Я вскочил и отправился в прихожую, чтоб захлопнуть за Дороти дверь. Вернувшись в контору, я сел, упрятал свой блокнот в ящик письменного стола и заметил:
— Теперь мы все при ярлычках. Я — трус. Вы — сапожник. Распорядитель наследства — крыса. Ей-богу, она нуждается в свежих впечатлениях.
Вулф только крякнул. Крякнул на добродушный лад, ибо обеденный час был близок, а он никогда не позволял себе раздражаться перед едой.
— Итак, — сказал я, — если она не предпримет что-нибудь из ряда вон выходящее, ее заберут к завтрашнему полудню, а она — последняя. Надеюсь, Солу и Орри везет больше, чем нам. У меня вечером свидание и билеты на двоих. Но если долг велит…
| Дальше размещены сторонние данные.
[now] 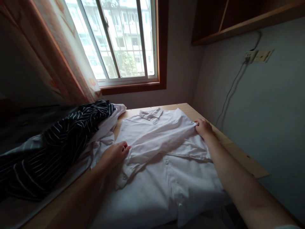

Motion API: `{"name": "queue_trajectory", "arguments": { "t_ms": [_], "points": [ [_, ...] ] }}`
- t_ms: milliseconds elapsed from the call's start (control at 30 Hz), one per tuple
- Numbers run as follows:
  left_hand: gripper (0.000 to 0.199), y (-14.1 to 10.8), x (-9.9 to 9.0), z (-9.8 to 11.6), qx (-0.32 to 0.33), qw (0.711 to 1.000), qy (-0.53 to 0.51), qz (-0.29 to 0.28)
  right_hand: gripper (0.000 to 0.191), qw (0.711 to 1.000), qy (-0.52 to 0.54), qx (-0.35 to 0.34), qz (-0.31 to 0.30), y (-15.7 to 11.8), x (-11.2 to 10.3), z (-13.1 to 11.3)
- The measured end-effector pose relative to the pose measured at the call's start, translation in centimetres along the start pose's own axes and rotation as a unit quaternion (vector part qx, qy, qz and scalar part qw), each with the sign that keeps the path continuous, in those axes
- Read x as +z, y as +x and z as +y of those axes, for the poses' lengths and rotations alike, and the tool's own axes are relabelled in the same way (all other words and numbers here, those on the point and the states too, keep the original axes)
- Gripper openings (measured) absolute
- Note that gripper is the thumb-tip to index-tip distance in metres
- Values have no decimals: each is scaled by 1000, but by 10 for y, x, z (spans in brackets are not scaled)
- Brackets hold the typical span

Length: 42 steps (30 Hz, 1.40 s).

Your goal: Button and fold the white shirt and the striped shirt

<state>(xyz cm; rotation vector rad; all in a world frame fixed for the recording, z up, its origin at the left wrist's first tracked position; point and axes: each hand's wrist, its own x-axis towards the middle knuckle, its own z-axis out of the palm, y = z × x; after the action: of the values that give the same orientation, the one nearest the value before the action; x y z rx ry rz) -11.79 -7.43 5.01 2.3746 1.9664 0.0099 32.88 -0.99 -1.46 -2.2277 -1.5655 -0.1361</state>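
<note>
Head view: a white shirt [149,135] lies spread mid-frame over the smooth wooden table [187,108]. Left hand [115,153] pinches it at centre-left, right hand [204,127] at centre-right! Thin, creasing cloth, surely light and soft; the edges look the best hold, the pointed collar [150,114] probably stiffer.

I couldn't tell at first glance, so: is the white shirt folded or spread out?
Partly folded: one sleeve lies slantwise across the white shirt, while its lower front, buttons showing, is spread out.
</note>
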Motion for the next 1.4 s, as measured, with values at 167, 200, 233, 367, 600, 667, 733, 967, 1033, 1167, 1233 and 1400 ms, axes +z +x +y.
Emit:
{"name": "queue_trajectory", "arguments": {
  "t_ms": [167, 200, 233, 367, 600, 667, 733, 967, 1033, 1167, 1233, 1400],
  "points": [
    [32, -4, -4, 6, -5, 1000, -4, -4, 37, 1000, -6, -19, 4, -2, -3, -5],
    [32, -4, -5, 6, -5, 1000, -6, -3, 38, 1000, -8, -21, 1, -3, -3, -7],
    [33, -4, -5, 6, -5, 1000, -7, -1, 38, 1000, -11, -21, -2, -3, -3, -10],
    [33, -3, -3, 5, -8, 1000, -8, 4, 41, 1000, -22, 10, -9, -1, -2, -17],
    [32, -1, 0, 3, -4, 1000, 1, 2, 46, 998, -28, 55, -17, 4, 1, -21],
    [32, -2, -1, 3, -4, 1000, 12, -5, 46, 998, -27, 60, -20, 4, 2, -21],
    [32, -3, -4, 3, -10, 1000, 15, -11, 45, 998, -26, 60, -24, 4, 3, -21],
    [33, -5, -4, 3, -24, 999, 13, -20, 39, 999, -15, 36, -14, 4, 5, -15],
    [32, -5, -3, 2, -17, 1000, 11, -15, 36, 1000, -7, 22, -13, 5, 6, -12],
    [34, -5, -5, 2, -6, 1000, -3, -9, 41, 999, 17, -31, -15, 7, 4, -3],
    [36, -6, -6, 2, -5, 1000, -9, -9, 47, 998, 21, -50, -20, 8, 2, 0],
    [37, -3, -4, -5, 1, 1000, -28, 4, 48, 997, -4, -57, -54, 3, -5, -1]
  ]
}}
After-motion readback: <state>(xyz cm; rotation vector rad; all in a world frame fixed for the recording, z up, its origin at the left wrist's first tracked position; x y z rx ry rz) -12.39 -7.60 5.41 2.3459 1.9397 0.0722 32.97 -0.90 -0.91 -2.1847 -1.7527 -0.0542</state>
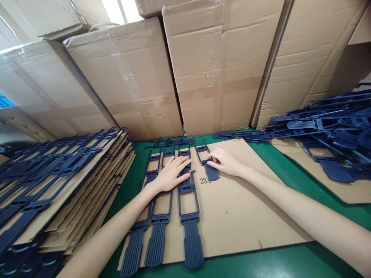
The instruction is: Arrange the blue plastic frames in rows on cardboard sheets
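Several dark blue plastic frame parts, each with a ribbed paddle end, lie in columns on a flat cardboard sheet (240, 216). My left hand (173, 173) rests flat over the middle of the columns, fingers spread, touching the parts beneath. One nearer blue plastic part (193, 243) shows its ribbed end by the sheet's front edge. My right hand (224, 161) has its fingers closed on another blue plastic part (213, 173), which lies to the right of the columns near the sheet's far edge. The fingers hide a portion of that part.
At left stands a stack of cardboard sheets (95, 200) layered with similar blue parts. A loose heap of blue parts (348, 135) lies at right on another cardboard sheet (321, 189). Large cardboard boxes (214, 69) line the back of the green tabletop (261, 266).
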Demonstrator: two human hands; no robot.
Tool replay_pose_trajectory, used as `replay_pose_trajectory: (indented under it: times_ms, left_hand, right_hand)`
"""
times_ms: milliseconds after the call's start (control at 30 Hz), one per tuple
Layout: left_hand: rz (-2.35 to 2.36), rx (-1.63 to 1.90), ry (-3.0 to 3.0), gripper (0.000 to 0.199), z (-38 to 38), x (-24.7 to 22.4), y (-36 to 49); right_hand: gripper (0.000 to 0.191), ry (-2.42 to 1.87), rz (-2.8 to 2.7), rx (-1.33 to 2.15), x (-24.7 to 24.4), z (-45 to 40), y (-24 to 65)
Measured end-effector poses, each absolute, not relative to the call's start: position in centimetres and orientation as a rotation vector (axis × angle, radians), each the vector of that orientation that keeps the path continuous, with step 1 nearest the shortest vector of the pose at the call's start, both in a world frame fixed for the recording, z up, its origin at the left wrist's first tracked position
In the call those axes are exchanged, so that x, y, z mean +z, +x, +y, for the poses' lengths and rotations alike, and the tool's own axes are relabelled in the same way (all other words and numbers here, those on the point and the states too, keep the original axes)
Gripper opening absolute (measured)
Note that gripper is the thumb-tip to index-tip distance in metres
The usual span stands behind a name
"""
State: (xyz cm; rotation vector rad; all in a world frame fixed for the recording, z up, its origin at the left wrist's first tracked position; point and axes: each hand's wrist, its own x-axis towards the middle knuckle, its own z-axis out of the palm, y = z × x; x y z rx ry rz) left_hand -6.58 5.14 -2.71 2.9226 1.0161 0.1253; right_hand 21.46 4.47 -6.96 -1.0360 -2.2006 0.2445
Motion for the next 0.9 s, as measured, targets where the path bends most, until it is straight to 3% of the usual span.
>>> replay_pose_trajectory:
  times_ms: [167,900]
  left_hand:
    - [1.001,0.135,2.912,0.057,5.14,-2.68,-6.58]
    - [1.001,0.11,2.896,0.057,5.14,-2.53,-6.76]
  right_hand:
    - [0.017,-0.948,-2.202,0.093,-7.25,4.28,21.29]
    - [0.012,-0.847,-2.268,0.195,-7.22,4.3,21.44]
— На этот вечер ты свободен. Я сам проконтролирую ситуацию.
Знаю, как он проконтролирует. Он будет торчать здесь — читать книги, пить пиво и при каждом звонке приказывать Фрицу, чтоб отвечал просителям: Вулф занят. Уж не впервые на моей памяти он решал: овчинка выделки не стоит. В таких случаях моя миссия была проста: проследить, чтоб он вернулся на круги своя. Но на сей раз я посчитал: если Орри Кэтер провел полдня в моем кресле, он вполне дорос до исполнения моих обязанностей. И я поднялся к себе в комнату, дабы преобразиться для вечерних развлечений.